[tahoe-lafs-trac-stream] [tahoe-lafs] #1851: new immutable file upload protocol: streaming, fewer round-trips, quota-respecting

Sat Nov 16 04:29:19 UTC 2013

#1851: new immutable file upload protocol: streaming, fewer round-trips, quota-
respecting
-------------------------+-------------------------------------------------
     Reporter:  zooko    |      Owner:
         Type:           |     Status:  new
  enhancement            |  Milestone:  undecided
     Priority:  normal   |    Version:  1.9.2
    Component:  code-    |   Keywords:  upload immutable accounting
  storage                |  performance bandwidth latency forward-
   Resolution:           |  compatibility backward-compatibility
Launchpad Bug:           |
-------------------------+-------------------------------------------------

Old description:

> Here is a letter Brian wrote in 2008 about an improved upload protocol:
>
> https://tahoe-lafs.org/pipermail/tahoe-dev/2008-May/000630.html
>
> The letter describes several improvements. The first couple of
> improvements are about disk-full conditions, quotas, and read-only mode,
> and we've implemented most or all of that. The second part of the letter
> describes a new upload protocol that would be more efficient. Let's
> implement that! Then you can close this ticket.

New description:

 Here is a letter Brian wrote in 2008 about an improved upload protocol:

 https://tahoe-lafs.org/pipermail/tahoe-dev/2008-May/000630.html

 The letter describes several improvements. The first couple of
 improvements are about disk-full conditions, quotas, and read-only mode,
 and we've implemented most or all of that. The second part of the letter
 describes a new upload protocol that would be more efficient. Let's
 implement that! Then you can close this ticket.

--

Comment (by zooko):

 Here's the part of Brian's 2008-May letter that I mean for this ticket
 (the rest of his letter is already implemented):

 """
 Then we plan to modify the immutable-share storage server protocol (which
 currently consists of allocate_buckets() and get_buckets()) to get rid of
 the
 RIBucketWriter objects and instead use a single method as follows:

 {{{
  def upload_immutable_share(upload_index, storage_index, sharenum,
                             writev, close=bool,
 expected_size=bool_or_None):
      return (accepted=bool, remaining_space=int)
 }}}

 The "{{{upload_index}}}" is an as-yet-unfinished token that allows a
 server to upload a share in pieces (one segment per message) without
 holding a foolscap Referenceable the whole time. This should improve
 resumed uploads. "{{{writev=}}}" is your usual write vector, a list of
 {{{(offset, data)}}} pairs. The "{{{close=}}}" flag indicates whether this
 is the last segment or not, serving the same purpose as the IPv4 "no more
 fragments" bit: when the server sees {{{close=True}}}, it should terminate
 the {{{upload_index}}} and make the finished share visible other clients.
 If the client doesn't close the {{{upload_index}}} in a timely fashion,
 the server can delete the partial share.

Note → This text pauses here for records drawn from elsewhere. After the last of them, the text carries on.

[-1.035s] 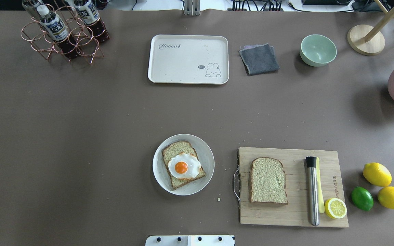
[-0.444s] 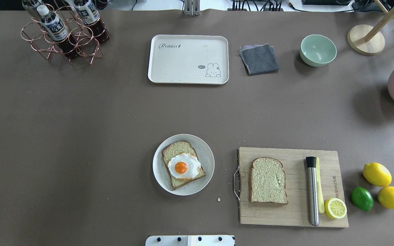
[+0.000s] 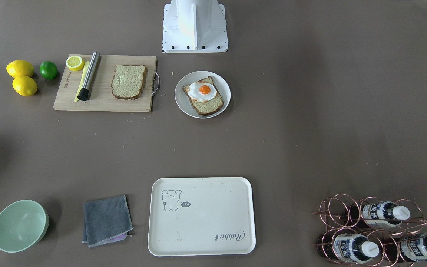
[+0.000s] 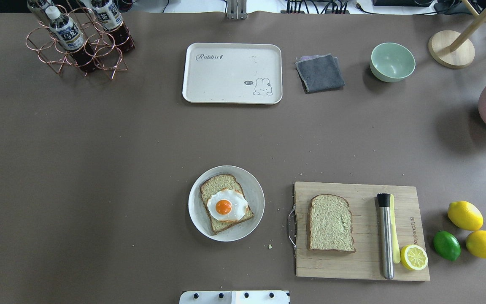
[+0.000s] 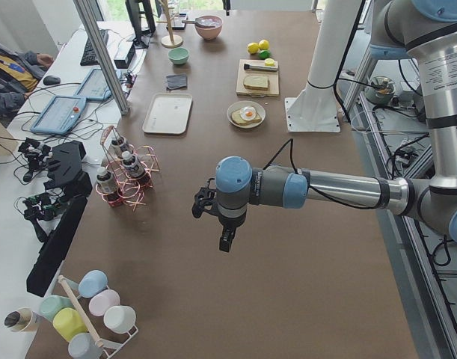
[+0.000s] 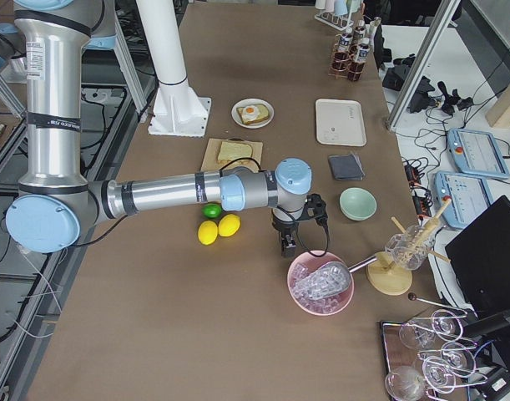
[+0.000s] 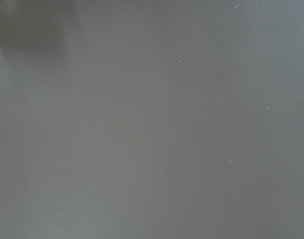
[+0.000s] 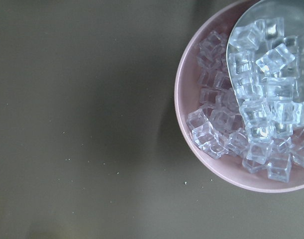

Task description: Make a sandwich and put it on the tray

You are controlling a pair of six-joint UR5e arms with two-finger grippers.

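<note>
Nothing on the table (image 4: 99,147) has shifted across the overhead frames: every item lies where it lay a second ago.

The left arm (image 5: 340,188) stretches across the middle of the exterior left view. Its left gripper (image 5: 225,241) points down over bare tabletop at centre frame. Whether its fingers are parted or hold anything cannot be told from there, and its wrist camera shows only brown surface.

The right arm (image 6: 163,196) crosses the exterior right view. The right gripper (image 6: 286,245) hangs at centre frame, just beside a pink bowl (image 6: 320,284) of ice cubes; its opening cannot be told either.

In the overhead view the wooden cutting board (image 4: 365,261) sits lower right. The tray (image 4: 226,80) lies upper centre, well apart from the bread. The white plate (image 4: 253,190) sits lower centre.

The plain bread slice (image 4: 330,223) lies flat on the board's left half. The plated bread slice (image 4: 217,183) lies on the plate with the fried egg (image 4: 226,205) on top.
</note>
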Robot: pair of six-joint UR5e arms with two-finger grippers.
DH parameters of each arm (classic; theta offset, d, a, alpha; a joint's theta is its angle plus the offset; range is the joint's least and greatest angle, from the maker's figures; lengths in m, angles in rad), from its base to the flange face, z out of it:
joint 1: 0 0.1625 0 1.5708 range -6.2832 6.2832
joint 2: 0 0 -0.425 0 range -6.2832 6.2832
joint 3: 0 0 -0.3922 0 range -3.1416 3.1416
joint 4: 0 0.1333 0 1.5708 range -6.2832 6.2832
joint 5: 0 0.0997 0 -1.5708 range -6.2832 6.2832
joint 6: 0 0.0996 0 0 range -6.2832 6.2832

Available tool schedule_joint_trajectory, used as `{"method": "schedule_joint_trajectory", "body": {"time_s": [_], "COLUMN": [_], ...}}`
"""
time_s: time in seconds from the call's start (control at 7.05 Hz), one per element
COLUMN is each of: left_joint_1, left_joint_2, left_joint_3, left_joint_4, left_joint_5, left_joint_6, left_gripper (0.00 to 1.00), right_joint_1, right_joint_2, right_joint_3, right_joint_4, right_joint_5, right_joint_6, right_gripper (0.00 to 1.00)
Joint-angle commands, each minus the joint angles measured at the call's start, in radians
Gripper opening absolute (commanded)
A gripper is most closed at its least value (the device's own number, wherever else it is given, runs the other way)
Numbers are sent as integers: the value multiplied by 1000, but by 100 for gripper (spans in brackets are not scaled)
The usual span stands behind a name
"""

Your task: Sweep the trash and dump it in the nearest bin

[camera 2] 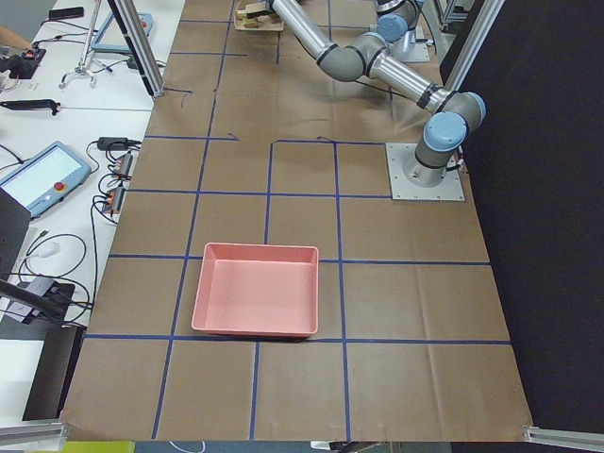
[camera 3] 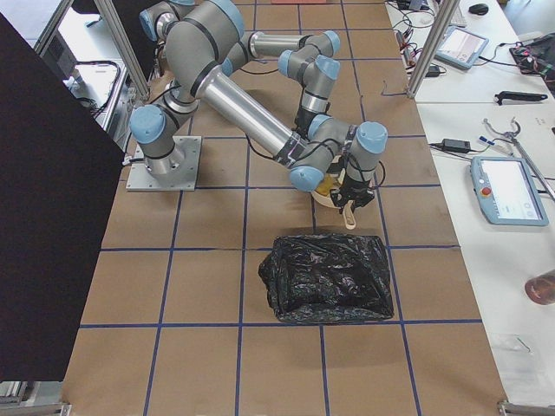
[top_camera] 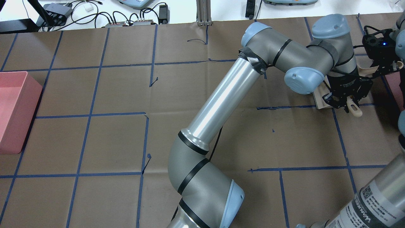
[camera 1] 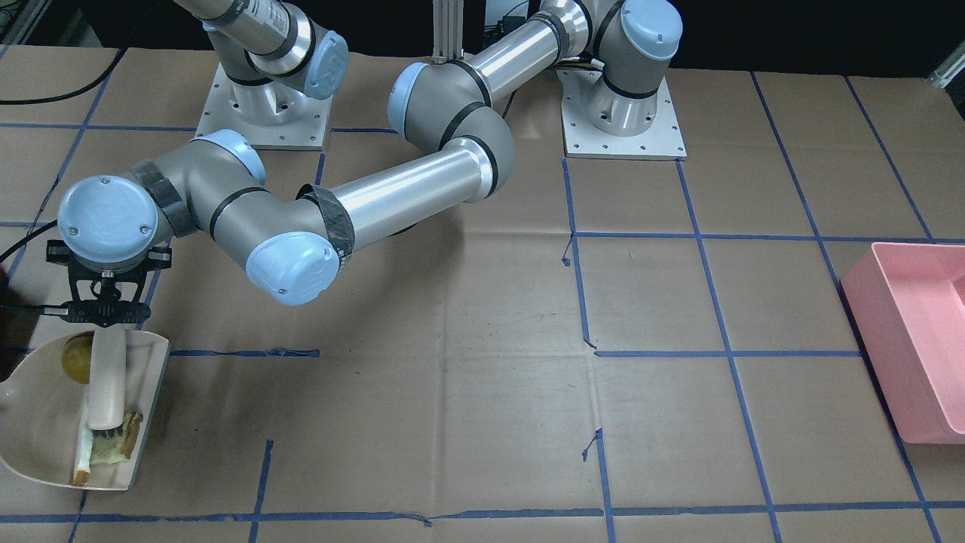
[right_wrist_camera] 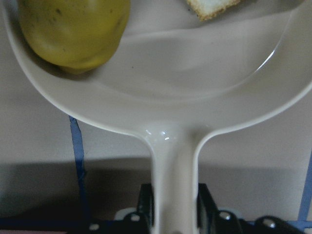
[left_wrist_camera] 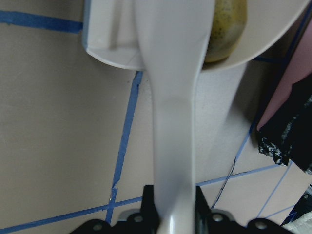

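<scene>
A cream dustpan (camera 1: pixel 38 430) lies at the table's end on my right side. In it are a round yellow-brown potato (camera 1: pixel 75 362) and two bread slices (camera 1: pixel 105 449), one white, one pale greenish. My left gripper (camera 1: pixel 105 320) reaches across and is shut on the cream handle of a brush (camera 1: pixel 105 385), whose bristles rest against the slices. My right gripper (right_wrist_camera: pixel 173 214) is shut on the dustpan's handle (right_wrist_camera: pixel 173 161). The right wrist view shows the potato (right_wrist_camera: pixel 73 29) and a slice's corner (right_wrist_camera: pixel 209 7) inside the pan.
A bin lined with a black bag (camera 3: pixel 329 277) stands just beside the dustpan. A pink bin (camera 1: pixel 912 339) stands at the table's opposite end. My left arm's long forearm (top_camera: pixel 221 101) crosses the middle of the table.
</scene>
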Motion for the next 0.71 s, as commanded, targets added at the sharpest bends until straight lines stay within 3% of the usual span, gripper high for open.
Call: {"method": "schedule_joint_trajectory", "body": {"time_s": [0.0,0.57], "left_joint_1": [-3,20], "left_joint_2": [15,71], "left_joint_3": [29,90], "left_joint_4": [-157,-345], "left_joint_5": [136,252], "left_joint_6": [57,149], "left_gripper": [1,1], "right_joint_1": [0,-1], "right_joint_2": [-3,0], "right_joint_3": [-2,-2], "right_joint_4": [13,13], "right_joint_5": [14,25], "right_joint_6": [2,0], "right_gripper": [3,3]}}
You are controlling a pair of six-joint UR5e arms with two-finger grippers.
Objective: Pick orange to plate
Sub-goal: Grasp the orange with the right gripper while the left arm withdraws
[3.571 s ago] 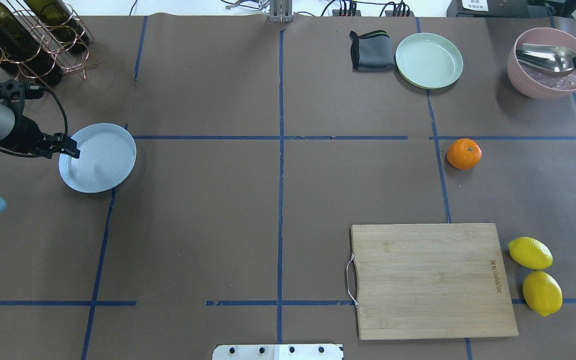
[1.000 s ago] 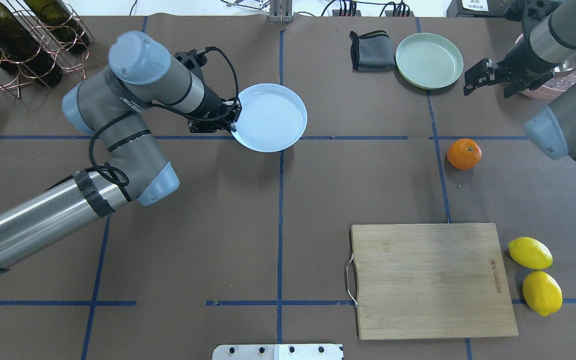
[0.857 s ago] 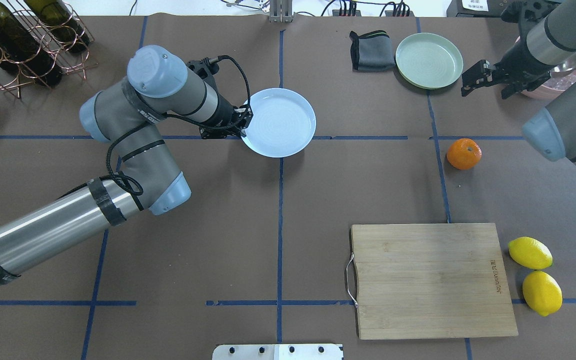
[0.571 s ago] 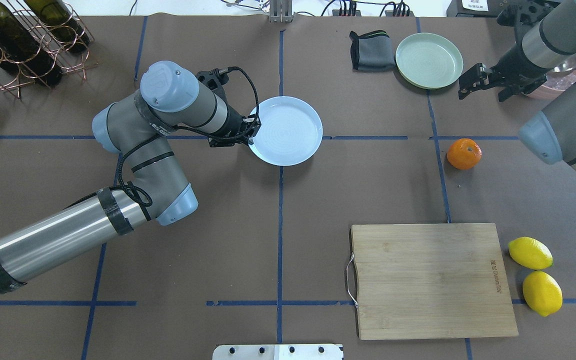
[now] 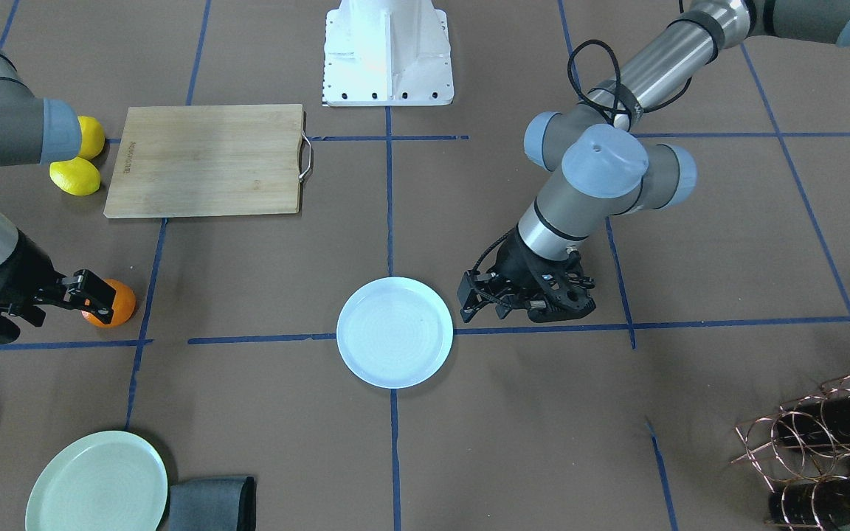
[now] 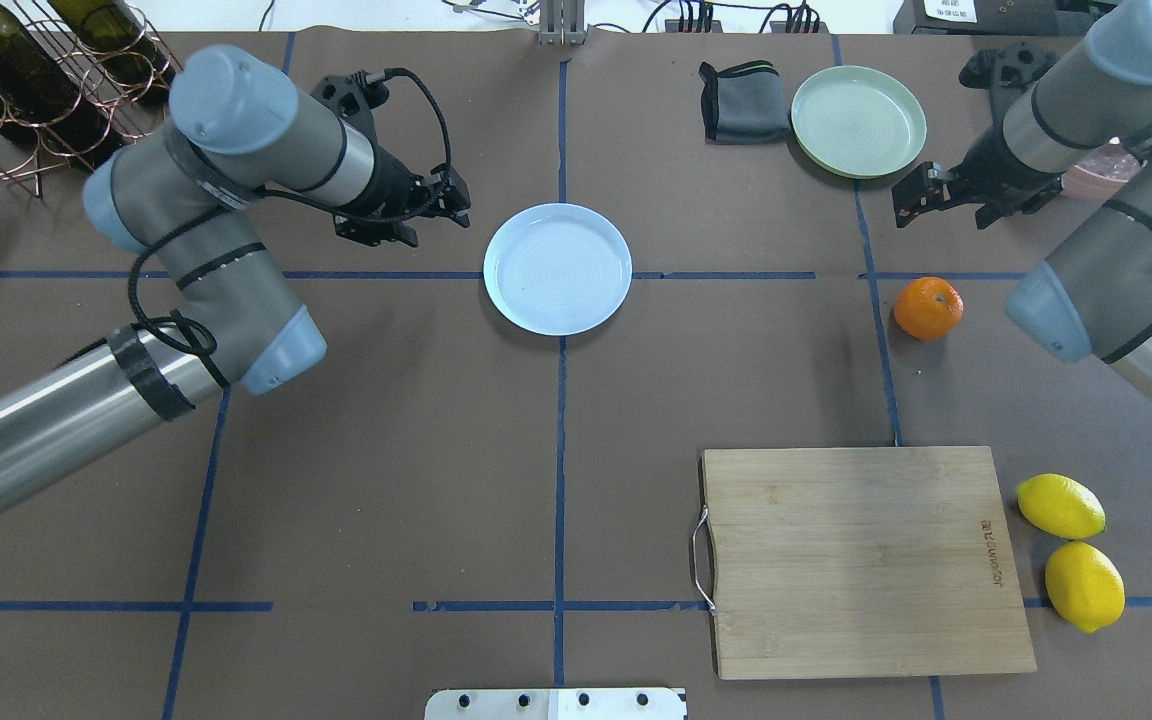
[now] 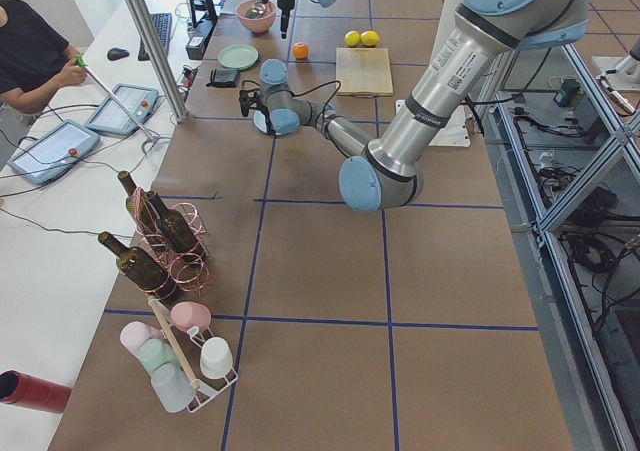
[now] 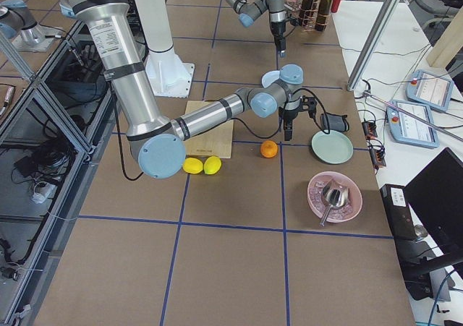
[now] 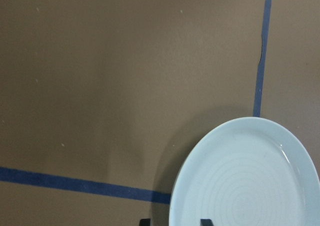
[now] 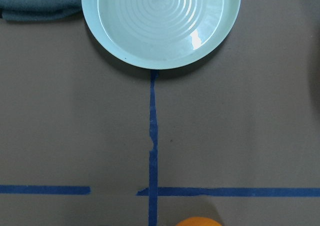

 {{{expected_size=}}} is advisory, and tells the storage server how large
 the client expects this share to become. It is optional: if the client is
 streaming a file, it may not know how large the file will be, and cannot
 provide an expected size. The server uses this advice to make a guess
 about how much free space is left.

 If the server accepts the write (i.e. it did not run out of space while
 writing the share to disk, and it wasn't in a read-only mode), it returns
 {{{accepted=True}}}. It also returns an indication of how much free space
 it thinks it has left: this will be the 'df' space, minus the reserved
 space, minus the sum of all other {{{expected_size=}}} values (TODO: maybe
 it should include this one too, obviously we must be clear about which
 approach we take).

 The client will use the {{{remaining_space=}}} response to decide whether
 it should continue sending segments to this server, or if it thinks that
 the server is likely to run out of space before it finishes sending the
 share (and therefore might want to switch to a different server before
 wasting too much work on the full one).

 For single-segment files, the client will generate all shares, then send
 them speculatively to N candidate servers (i.e. peer selection will just
 return the first N servers in the introducer's list of non-readonly
 storage servers). Each share will have just one block, and just one upload
 call, in which the {{{close=}}} flag is {{{True}}}. These servers will
 either accept the share or reject it (because of insufficient space). Any
 share which is rejected will
 be submitted to the next candidate server on the permuted list. This
 approach gets us a single roundtrip for small files when all servers have
 free space. When some servers are full, we lose one block of network
 bandwidth for each full server, and add at least one roundtrip. If clients
 think that servers are likely to be full and want to avoid the wasted
 bandwidth, they could spend an extra roundtrip by doing a small write and
 checking the {{{accepted=}}} response before committing to sending the
 full block.

 For multi-segment files, the client will generate the first segment's
 blocks, and send it speculatively to N candidate servers, along with its
 {{{expected_size=}}} (if available). These blocks will be retained in
 memory until a server accepts them. The client has a choice about how much
 pipelining it will do: it may encode additional segments and send them to
 the same servers, or it might wait until the responses to the first
 segment come back. When those responses come back, the client will drop
 any servers which reject the first block, or whose {{{remaining_space=}}}
 indicates that the share won't fit.

 Dropped servers will be replaced by the next candidate in the permuted
 list, and the same blocks are sent again. The client will pipeline some
 number of blocks (allowing multiple upload messages to be outstanding at
 once, each being retired by a successful ack response) that depends upon
 how much memory it wants to spend vs how much of the bandwidth-delay
 product it wants to utilize.

 The client has a "client soft threshold", which is the minimum
 {{{remaining_space=}}} value that it is willing to tolerate. This
 implements a tradeoff between storage utilization and chance of uploading
 the file successfully on the first try. If this margin is too small, the
 client might send the whole share to the server only to have the very last
 block be rejected due to lack of space. But if the margin is too high, the
 client may forego using mostly-full-but-still-useable servers.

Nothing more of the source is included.